(Task prompt) Aim for an exact copy of the listing, without any images.

# # # # # # #

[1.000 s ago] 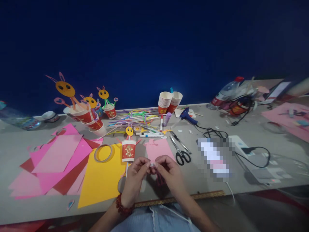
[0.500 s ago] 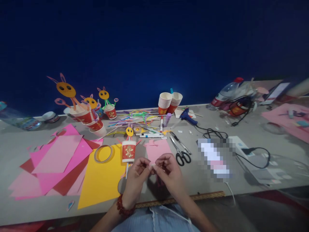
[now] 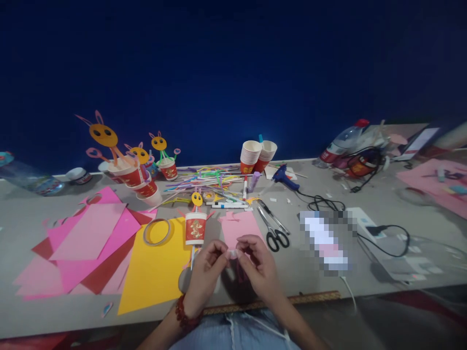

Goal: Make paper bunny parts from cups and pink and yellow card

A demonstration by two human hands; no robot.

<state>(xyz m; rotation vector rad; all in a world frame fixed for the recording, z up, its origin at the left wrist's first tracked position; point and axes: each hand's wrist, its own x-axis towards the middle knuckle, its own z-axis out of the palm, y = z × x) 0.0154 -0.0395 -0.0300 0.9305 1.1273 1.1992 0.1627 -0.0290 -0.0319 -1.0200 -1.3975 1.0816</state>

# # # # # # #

(Response box)
[1.000 s ago] 
[0.500 s ago] 
[now] 

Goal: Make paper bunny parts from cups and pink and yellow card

A demonstration by two human hands; no robot.

<state>(xyz m; rotation vector rad; all in a world frame fixed for the recording, z up, its origin at the left wrist's first tracked position; point and axes: each hand's wrist, its own x-axis towards the middle knuckle, its own z-axis out of the palm, y = z × x) 0.0154 -0.0395 -0.0300 0.9305 1.1273 1.1992 0.1627 -0.0290 -0.0319 -1.0200 -1.3975 1.0816</state>

The answer has nothing more to it.